Fresno Real Estate – $18,000 In Combined Homebuyer Tax Credits For A Limited Time
Written by John Samarin
Posted in Blog, For Buyers, For Sellers
Please consult your accountant regarding any homebuyer tax credits and how it applies to you.
Amongst Fresno Realtors and others in the Fresno real estate world you always hear “it’s a GREAT time to buy” and/or sell right? Well… now it’s a FACT!
There are now up to $18,000 combined ($8000 federal + $10,000 state) home buyer tax credit for 1st time buyers (non-homeowners for 3+ years) and up to $16,500 combined ($6500 federal with the purchase of any home + $10,000 state with the purchase of a new construction home)… this is a lot of reasons why buyers should buy now if they have been considering it lately.

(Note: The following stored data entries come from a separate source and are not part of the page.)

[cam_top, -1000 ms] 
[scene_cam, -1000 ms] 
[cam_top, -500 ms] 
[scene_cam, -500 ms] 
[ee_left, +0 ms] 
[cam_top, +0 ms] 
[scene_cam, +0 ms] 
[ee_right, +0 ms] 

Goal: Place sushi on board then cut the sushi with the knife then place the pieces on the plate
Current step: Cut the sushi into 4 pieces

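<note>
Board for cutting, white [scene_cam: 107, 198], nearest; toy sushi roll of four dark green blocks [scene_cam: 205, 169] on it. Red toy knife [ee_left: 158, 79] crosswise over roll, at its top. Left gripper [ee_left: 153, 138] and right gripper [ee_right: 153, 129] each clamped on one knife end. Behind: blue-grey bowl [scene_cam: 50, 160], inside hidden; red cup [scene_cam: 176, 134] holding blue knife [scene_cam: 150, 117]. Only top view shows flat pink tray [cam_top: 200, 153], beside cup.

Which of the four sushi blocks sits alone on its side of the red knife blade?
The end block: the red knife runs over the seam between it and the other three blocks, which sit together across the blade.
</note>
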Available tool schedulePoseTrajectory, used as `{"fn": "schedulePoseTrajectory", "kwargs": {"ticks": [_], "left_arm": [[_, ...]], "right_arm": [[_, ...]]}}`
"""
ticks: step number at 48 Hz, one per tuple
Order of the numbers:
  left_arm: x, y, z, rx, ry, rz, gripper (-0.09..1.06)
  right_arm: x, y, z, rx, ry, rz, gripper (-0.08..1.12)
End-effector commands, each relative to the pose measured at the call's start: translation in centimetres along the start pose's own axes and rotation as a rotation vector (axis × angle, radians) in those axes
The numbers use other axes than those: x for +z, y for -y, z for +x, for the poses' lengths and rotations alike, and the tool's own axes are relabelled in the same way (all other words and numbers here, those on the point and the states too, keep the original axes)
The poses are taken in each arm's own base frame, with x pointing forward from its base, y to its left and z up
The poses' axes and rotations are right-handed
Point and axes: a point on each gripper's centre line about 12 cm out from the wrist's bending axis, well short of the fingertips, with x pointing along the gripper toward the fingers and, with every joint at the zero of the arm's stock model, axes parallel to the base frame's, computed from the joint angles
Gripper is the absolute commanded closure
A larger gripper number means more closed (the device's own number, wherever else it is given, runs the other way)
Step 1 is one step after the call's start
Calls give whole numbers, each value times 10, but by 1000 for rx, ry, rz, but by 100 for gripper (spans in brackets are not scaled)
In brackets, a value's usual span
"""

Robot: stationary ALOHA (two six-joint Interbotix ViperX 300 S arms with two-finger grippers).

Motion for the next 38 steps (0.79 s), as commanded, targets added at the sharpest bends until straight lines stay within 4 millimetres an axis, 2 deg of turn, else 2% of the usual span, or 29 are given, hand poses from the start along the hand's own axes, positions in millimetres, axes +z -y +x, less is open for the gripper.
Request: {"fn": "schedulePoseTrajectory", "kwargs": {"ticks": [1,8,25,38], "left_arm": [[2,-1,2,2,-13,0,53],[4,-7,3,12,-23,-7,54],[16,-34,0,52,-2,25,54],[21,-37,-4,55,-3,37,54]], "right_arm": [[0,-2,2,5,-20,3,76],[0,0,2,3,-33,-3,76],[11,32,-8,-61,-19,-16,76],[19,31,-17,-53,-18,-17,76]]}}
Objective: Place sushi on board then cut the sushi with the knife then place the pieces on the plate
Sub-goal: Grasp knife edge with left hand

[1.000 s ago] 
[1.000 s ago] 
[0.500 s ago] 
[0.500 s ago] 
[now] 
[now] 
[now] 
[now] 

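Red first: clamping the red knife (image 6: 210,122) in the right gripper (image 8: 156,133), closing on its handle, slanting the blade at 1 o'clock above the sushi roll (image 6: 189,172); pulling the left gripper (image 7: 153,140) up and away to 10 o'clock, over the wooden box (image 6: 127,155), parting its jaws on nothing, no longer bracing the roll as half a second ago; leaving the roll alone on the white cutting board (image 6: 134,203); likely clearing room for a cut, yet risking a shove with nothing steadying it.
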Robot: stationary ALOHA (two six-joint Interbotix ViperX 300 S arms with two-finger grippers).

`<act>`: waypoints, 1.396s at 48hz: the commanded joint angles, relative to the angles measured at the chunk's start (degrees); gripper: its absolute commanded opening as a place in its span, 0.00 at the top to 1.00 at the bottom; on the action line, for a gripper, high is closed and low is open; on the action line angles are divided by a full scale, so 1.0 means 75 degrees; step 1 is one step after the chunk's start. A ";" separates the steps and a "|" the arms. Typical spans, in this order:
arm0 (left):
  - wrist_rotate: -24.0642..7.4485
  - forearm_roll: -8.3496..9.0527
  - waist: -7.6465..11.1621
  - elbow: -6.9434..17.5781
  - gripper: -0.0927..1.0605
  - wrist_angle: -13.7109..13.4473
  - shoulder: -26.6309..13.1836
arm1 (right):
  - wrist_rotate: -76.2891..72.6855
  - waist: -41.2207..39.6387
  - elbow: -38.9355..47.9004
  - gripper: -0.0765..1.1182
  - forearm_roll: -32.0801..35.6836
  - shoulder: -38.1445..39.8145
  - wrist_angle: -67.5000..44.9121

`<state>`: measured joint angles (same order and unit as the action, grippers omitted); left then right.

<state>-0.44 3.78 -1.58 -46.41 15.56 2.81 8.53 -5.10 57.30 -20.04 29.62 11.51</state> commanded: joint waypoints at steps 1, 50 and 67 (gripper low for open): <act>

Get the message out… Tweet this blog post, share it on Facebook, share it in an email or use the “share tools” I provide at the bottom of this blog post…
…the home buyer tax credit available to Californian’s has become really SERIOUS money.
Be sure to consult your accountant for full details and how it applies to YOU!
Resources:
Franchise Tax Board regarding details of tax credit: 2010 Tax Credit for New Home / First Time Buyer
Below is an excerpt from the California Association of Realtors…
$18,000 IN COMBINED HOMEBUYER TAX CREDITS FOR A LIMITED TIME
Californians have a brief window of opportunity to receive up to $18,000 in combined federal and state homebuyer tax credits. To take advantage of both tax credits, a first-time homebuyer must enter into a purchase contract for a principal residence before May 1, 2010, and close escrow between May 1, 2010 and June 30, 2010, inclusive. Buyers who are not first-time homebuyers may use the same timeframes to receive up to $16,500 in combined tax credits if they are long-time residents of their existing homes as permitted under federal law, and they purchase properties that have never been previously occupied as provided under California law.
Under the federal law slated to soon expire, a first-time homebuyer may receive up to $8,000 in tax credits, and a long-time resident may receive up to $6,500, for certain purchase contracts entered into by April 30, 2010 that close escrow by June 30, 2010. Additionally, under a newly enacted California law, a homebuyer may receive up to $10,000 in tax credits as a first-time homebuyer or buyer of a property that has never been occupied. The new California law applies to certain purchases that close escrow on or after May 1, 2010 (see Cal. Rev. & Tax Code section 17059.1(a)(4)). California law generally allows buyers of never-occupied properties to reserve their credits before closing escrow, but buyers seeking to combine the federal and state tax credits will not be able to satisfy the timing requirements for such reservations (see Cal. Rev. & Tax Code section 17059.1(c)(1)(A)). Other terms and restrictions apply to both tax credits.